> _EXERCISE AIM_: Set down exactly the lines below between the line holding "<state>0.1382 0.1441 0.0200" and the line holding "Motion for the", inclusive; no other line belongs in the answer.

> _DATA TO PROCESS_:
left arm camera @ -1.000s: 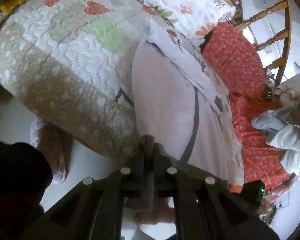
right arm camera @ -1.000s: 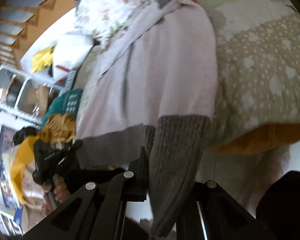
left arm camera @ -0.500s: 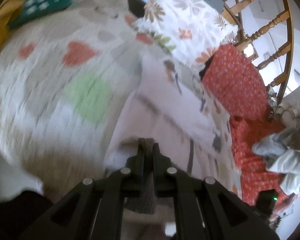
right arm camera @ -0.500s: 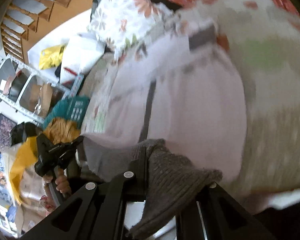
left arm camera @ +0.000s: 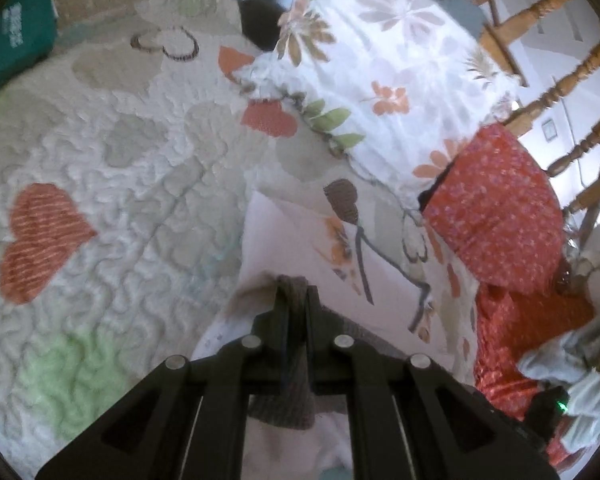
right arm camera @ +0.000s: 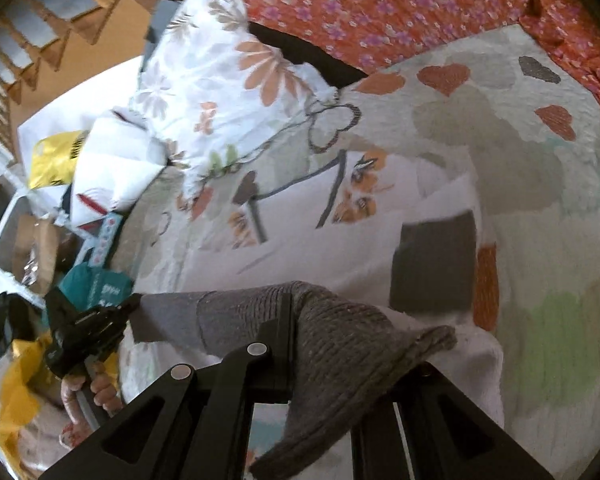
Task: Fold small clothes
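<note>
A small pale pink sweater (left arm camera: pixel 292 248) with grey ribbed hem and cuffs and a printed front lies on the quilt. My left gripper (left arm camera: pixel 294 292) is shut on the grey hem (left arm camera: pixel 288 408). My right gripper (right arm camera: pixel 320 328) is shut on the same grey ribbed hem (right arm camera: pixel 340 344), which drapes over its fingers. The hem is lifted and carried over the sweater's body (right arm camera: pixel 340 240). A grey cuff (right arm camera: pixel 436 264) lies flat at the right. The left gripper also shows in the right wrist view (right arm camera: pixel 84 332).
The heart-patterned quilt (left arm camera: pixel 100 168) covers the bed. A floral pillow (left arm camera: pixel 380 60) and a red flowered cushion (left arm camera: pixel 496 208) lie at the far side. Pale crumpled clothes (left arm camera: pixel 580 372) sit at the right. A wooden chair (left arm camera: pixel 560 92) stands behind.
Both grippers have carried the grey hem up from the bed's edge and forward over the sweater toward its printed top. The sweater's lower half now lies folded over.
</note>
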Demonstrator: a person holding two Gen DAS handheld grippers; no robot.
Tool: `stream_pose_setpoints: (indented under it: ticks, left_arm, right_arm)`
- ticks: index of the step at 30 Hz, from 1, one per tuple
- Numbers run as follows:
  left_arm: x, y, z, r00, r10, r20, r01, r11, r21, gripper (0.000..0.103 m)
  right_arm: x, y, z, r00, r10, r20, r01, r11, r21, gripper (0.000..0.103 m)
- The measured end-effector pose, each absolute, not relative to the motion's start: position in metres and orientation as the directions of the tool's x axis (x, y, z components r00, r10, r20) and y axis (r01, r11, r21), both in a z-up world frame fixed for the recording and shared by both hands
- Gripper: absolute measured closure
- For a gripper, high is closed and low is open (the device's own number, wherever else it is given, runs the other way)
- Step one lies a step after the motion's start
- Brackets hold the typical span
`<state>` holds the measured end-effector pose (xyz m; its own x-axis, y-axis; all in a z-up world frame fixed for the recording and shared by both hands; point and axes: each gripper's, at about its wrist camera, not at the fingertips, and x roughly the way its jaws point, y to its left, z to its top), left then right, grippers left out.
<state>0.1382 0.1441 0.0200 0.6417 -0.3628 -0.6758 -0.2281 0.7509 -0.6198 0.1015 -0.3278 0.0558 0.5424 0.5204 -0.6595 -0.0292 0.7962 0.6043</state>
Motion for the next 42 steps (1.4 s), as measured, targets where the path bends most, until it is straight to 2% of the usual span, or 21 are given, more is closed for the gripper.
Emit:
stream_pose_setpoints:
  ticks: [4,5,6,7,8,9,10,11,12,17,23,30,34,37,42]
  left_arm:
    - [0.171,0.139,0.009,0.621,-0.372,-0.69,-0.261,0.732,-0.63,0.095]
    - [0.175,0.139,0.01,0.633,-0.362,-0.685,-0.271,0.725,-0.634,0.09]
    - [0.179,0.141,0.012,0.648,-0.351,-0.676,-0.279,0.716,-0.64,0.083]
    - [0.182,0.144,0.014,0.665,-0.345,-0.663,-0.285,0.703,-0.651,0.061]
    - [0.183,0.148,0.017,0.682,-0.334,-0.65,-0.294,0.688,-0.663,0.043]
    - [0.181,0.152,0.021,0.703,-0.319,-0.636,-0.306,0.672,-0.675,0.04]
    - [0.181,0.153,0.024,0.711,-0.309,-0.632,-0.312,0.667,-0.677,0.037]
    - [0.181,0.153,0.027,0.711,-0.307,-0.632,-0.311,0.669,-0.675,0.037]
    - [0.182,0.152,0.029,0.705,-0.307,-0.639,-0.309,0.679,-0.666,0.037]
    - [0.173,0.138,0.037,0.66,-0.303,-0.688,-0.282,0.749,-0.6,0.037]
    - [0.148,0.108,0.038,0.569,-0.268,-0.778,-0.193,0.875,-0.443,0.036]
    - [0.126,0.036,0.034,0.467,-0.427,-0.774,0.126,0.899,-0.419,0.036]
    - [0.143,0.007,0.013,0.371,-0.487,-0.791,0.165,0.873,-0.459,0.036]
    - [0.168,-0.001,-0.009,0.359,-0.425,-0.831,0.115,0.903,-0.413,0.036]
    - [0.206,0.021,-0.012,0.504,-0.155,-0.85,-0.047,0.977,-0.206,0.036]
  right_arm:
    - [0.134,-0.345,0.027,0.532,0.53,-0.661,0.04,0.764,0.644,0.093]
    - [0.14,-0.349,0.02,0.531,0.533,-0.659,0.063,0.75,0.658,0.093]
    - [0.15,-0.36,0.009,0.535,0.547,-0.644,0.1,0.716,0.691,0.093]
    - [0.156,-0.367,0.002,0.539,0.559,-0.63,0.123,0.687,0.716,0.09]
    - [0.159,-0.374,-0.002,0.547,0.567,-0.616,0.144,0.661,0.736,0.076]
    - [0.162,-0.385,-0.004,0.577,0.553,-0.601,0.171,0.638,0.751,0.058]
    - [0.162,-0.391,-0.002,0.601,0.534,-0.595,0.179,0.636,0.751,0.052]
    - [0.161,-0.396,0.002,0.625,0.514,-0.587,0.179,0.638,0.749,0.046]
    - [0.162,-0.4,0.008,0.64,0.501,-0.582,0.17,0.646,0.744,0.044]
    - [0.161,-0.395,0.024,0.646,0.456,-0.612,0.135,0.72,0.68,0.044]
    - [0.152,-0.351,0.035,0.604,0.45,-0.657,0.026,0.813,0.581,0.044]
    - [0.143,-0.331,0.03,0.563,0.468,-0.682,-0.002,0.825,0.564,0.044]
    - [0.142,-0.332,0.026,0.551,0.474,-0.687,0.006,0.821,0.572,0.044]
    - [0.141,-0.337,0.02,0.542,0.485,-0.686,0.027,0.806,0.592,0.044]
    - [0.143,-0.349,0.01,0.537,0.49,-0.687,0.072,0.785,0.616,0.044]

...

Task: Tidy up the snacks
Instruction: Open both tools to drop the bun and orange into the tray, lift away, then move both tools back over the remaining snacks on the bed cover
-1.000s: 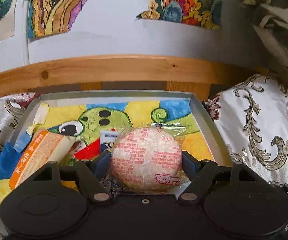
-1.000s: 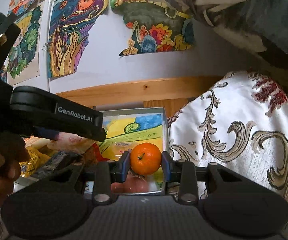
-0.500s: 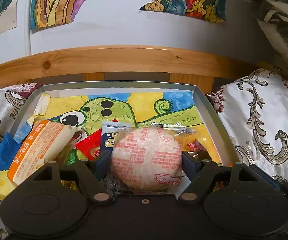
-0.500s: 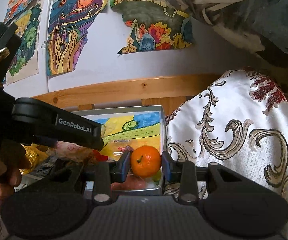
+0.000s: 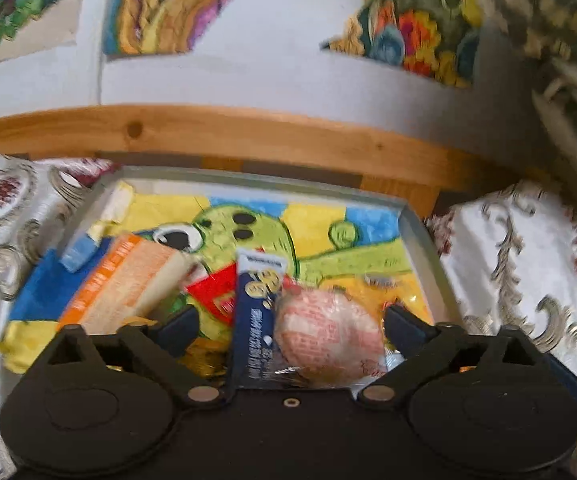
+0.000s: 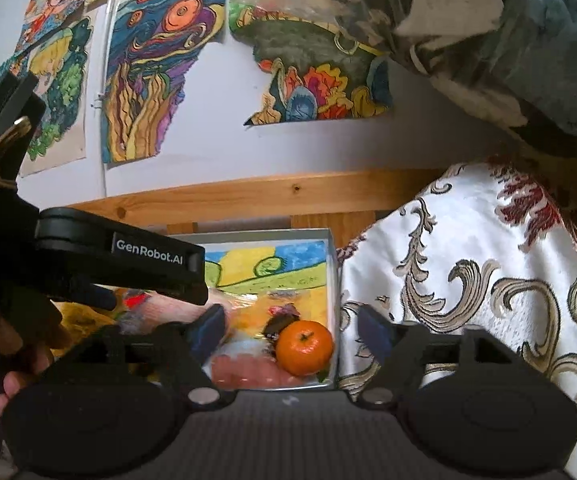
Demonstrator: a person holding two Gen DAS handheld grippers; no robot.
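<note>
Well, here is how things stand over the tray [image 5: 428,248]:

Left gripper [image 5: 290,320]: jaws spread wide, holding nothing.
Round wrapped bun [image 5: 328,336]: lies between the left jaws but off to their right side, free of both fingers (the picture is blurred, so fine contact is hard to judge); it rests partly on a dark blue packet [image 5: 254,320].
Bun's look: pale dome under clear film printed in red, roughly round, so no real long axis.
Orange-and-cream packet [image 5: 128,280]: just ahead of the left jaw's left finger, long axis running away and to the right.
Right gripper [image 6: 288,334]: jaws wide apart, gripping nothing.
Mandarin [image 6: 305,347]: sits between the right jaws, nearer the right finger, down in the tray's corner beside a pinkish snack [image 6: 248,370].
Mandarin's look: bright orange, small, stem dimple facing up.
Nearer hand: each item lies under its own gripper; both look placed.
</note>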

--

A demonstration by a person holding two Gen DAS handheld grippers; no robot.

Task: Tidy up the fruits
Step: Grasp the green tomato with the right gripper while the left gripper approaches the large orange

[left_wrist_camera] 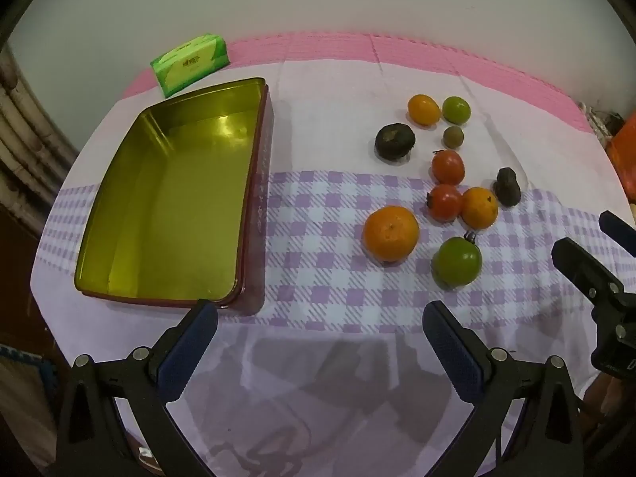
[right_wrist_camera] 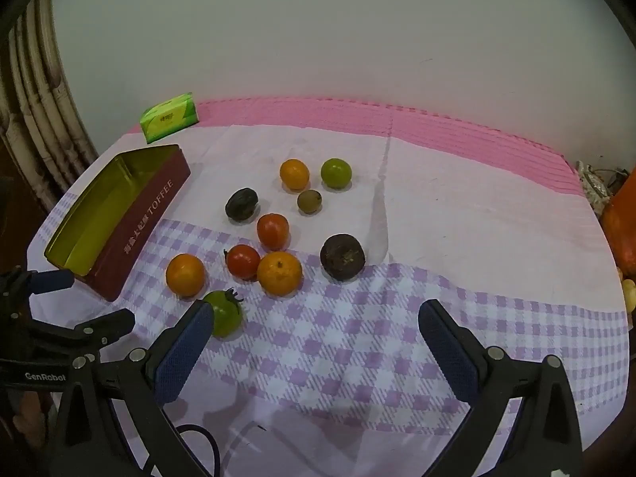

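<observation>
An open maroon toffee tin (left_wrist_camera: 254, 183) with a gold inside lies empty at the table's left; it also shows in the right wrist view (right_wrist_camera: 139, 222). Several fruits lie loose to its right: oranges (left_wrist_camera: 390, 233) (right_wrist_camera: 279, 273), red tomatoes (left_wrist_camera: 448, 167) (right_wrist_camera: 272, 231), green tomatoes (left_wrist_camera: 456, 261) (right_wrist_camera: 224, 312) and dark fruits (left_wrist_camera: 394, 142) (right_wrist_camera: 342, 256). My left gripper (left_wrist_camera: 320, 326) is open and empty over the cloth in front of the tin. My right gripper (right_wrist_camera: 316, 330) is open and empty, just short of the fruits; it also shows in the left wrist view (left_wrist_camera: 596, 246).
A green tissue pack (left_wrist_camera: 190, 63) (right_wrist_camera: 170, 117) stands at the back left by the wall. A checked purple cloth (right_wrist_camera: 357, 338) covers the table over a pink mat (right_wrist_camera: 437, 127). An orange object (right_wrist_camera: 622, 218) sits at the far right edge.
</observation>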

> _SOLUTION FOR THIS TASK_:
<state>0.1382 0.1441 0.0200 0.6417 -0.3628 -0.6758 -0.2281 0.7509 -0.6198 0.1015 -0.3278 0.0558 0.5424 0.5204 -0.6595 -0.0292 0.7962 0.6043</state>
Motion for the next 42 steps (1.4 s), as measured, targets where the path bends most, until it is straight to 2% of the usual span, or 21 are given, more is closed for the gripper.

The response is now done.